YOUR INSTRUCTIONS :: Starting with the first line, output the data exactly through to the end.
##### DATASET EXTRACT
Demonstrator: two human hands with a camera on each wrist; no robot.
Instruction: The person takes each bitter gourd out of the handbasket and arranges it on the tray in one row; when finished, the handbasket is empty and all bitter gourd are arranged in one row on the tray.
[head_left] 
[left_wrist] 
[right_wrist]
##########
WRITTEN REPLY ::
Demonstrator: two human hands with a camera on each wrist; no robot.
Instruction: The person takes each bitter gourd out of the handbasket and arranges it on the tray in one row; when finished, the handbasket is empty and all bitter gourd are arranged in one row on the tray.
[head_left] 
[left_wrist] 
[right_wrist]

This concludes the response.